In Brennan, the plaintiff (Brennan) had filed his expert reports but had not served them on the defendant-health care providers before the 120th day after suit was filed. See Brennan, 192 S.W.3d at 850. Evidence indicated that on the last day for serving such reports, Brennan tried but failed to serve them via facsimile transmission. Id. The health care providers moved for dismissal, but the trial court denied the motion and granted Brennan a thirty-day extension within which to serve the reports. Id. at 850-51. On appeal, the appellate court reversed the trial court's rulings and remanded the cause to the trial court for dismissal of Brennan's claims against the health care providers.

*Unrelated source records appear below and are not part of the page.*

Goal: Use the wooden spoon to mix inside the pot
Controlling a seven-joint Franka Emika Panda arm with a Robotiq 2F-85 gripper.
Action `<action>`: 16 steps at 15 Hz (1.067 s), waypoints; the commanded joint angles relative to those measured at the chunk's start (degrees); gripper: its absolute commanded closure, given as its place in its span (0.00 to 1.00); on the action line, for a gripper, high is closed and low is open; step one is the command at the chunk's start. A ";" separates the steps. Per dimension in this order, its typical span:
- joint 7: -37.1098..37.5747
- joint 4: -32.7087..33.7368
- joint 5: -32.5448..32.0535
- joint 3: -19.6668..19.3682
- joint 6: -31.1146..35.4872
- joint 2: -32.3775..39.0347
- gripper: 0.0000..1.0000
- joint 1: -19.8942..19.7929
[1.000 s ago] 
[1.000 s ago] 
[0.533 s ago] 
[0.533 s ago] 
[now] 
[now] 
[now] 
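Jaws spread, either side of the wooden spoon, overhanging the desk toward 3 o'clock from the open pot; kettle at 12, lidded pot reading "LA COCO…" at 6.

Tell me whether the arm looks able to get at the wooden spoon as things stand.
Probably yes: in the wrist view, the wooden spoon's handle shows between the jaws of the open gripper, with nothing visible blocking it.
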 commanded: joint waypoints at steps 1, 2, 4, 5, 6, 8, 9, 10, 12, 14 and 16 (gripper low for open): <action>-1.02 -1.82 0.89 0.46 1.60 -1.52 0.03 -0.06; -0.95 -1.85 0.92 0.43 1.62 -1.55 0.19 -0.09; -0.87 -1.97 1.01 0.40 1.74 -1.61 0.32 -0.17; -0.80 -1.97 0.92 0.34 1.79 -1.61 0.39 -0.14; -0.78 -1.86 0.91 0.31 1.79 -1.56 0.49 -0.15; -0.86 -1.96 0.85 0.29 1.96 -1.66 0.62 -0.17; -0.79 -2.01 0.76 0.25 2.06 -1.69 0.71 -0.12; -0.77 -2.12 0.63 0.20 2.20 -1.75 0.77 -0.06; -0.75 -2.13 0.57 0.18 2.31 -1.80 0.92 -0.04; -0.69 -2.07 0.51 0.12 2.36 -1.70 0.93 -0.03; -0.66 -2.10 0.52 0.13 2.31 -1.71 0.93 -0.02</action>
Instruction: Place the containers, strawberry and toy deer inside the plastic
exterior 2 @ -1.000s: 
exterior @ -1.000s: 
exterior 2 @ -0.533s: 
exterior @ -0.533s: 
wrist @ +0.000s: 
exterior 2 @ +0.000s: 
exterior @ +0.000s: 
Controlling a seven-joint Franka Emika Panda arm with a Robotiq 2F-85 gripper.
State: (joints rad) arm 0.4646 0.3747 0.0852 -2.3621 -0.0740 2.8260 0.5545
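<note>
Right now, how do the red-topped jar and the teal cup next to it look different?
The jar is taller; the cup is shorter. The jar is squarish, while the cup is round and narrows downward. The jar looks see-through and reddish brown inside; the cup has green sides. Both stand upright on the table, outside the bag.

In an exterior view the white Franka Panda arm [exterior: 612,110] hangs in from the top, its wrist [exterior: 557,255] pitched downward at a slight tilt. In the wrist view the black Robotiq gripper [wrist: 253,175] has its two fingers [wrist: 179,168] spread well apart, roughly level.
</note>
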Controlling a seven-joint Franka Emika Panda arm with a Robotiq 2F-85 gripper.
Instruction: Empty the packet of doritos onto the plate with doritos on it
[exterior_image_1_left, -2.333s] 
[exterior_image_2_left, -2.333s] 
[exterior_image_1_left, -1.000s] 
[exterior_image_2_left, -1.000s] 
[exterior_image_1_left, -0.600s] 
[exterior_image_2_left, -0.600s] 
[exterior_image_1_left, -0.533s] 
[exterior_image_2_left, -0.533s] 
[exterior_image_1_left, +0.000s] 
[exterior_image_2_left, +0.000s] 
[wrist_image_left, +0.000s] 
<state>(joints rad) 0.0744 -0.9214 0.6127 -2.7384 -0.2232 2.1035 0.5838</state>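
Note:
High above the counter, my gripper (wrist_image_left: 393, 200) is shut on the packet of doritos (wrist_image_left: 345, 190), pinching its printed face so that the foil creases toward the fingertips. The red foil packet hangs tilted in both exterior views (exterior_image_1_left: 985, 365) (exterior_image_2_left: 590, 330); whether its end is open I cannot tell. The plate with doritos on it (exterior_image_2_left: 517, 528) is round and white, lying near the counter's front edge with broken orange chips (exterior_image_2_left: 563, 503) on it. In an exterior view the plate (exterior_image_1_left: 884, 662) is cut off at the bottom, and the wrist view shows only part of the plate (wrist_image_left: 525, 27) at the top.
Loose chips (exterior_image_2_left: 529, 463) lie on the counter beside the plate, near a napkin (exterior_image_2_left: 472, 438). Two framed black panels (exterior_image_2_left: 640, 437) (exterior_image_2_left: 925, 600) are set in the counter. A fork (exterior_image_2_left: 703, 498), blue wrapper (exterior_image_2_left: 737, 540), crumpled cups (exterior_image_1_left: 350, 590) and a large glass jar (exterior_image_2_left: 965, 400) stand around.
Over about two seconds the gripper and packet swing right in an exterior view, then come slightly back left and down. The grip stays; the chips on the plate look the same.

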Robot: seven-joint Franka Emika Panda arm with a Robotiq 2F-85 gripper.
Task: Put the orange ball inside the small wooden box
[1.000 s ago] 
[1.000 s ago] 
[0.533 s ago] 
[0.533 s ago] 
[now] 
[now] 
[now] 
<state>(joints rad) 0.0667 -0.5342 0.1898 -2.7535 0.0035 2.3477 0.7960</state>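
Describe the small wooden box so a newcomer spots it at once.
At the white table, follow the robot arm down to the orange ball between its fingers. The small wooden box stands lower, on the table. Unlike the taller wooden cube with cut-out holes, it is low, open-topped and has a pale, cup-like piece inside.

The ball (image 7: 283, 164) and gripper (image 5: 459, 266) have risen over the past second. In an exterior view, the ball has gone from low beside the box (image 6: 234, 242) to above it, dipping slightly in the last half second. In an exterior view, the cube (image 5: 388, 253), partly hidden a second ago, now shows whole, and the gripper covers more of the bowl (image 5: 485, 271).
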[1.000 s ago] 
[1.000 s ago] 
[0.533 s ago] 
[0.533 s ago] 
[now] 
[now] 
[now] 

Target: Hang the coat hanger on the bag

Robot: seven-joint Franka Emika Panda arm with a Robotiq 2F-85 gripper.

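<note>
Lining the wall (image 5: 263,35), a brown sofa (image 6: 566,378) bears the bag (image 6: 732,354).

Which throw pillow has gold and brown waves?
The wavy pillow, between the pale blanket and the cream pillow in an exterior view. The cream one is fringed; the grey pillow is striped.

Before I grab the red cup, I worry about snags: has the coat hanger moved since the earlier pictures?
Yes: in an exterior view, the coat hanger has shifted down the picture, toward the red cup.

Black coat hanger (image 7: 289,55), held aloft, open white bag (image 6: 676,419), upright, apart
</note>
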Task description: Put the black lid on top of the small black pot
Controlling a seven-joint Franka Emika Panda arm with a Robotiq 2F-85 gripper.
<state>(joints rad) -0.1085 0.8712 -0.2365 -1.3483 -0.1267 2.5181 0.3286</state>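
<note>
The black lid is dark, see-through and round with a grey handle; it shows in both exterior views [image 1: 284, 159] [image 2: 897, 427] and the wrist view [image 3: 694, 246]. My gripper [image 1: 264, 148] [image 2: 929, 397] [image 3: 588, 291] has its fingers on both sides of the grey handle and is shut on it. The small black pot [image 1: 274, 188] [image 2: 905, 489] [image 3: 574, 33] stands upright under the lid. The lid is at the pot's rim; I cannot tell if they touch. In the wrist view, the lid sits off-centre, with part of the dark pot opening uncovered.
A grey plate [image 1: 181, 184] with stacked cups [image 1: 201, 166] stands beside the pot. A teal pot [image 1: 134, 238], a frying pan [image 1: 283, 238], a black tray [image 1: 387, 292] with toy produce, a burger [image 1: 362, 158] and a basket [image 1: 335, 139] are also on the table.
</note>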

Id. at 856. Among other issues, Brennan raised an "as applied" constitutional challenge to section 74.351. Id. at 854. In overruling Brennan's challenge, the Texarkana Court wrote:
[D]ue process does not require additional or broader grounds for extending the clearly stated service deadline or relief from the clearly stated consequences of failing to meet that deadline. Here, we have a situation arising from a possibly malfunctioning facsimile machine on the last day of the allowable time period. As a result of this last-minute problem, Brennan failed to serve the report on Appellants. Section 74.351 need not provide an exception geared toward such misfortune in order to provide constitutionally adequate safeguards. The trial court must dismiss the claim if an expert report has not been served by the deadline. Mandatory dismissal is a "clearly stated consequence" for failing to comply with the statutory deadline.
Id. at 855.
We echo the analysis of the Texarkana Court along with its reliance on Walker v. Gutierrez in addressing the constitutional question. Not quite as compelling as a malfunctioning facsimile machine is appellees's excuse: "There is no way to fulfill legal obligations that assume a defendant is participating in a lawsuit when the defendant refuses to participate in the lawsuit." First, appellees provide no authority for the proposition that a civil defendant is required to participate in any lawsuit instituted against him. Appellees were apparently knowledgeable of Smith's whereabouts as he was served with process, and was apparently provided with pre-suit notice, a statutory prerequisite to suit. See Tex. Civ. Prac. & Rem. Code Ann. § 74.051(a) (Vernon 2005). Second, appellees have not shown how the requirements of section 74.351 created an "impossible condition" by which they were prevented from pursuing their claim against Smith. See Herrera, 212 S.W.3d at 461 (quoting Moreno v. Sterling Drug, Inc., 787 S.W.2d 348, 355 (Tex. 1990)). The essence of appellees' argument is not that it was impossible for them to comply with section 74.351, only that they were excused from doing so because of Smith's inertia. As it did before the Herrera Court, this argument fails before us. See Herrera, 212 S.W.3d at 462. As the party challenging the constitutionality of section 74.351 "as applied," appellees are required to demonstrate the statute is unconstitutional when applied to the particular set of facts or circumstances presented. See Tex. Workers' Comp. Comm'n v. Garcia, 893 S.W.2d 504, 518 n.16 (Tex. 1995). From the above-discussed facts and circumstances, we hold appellees have not met their burden. Section 74.351 complies with both the Texas and federal constitutional provisions in question as applicable to appellees under the record before us.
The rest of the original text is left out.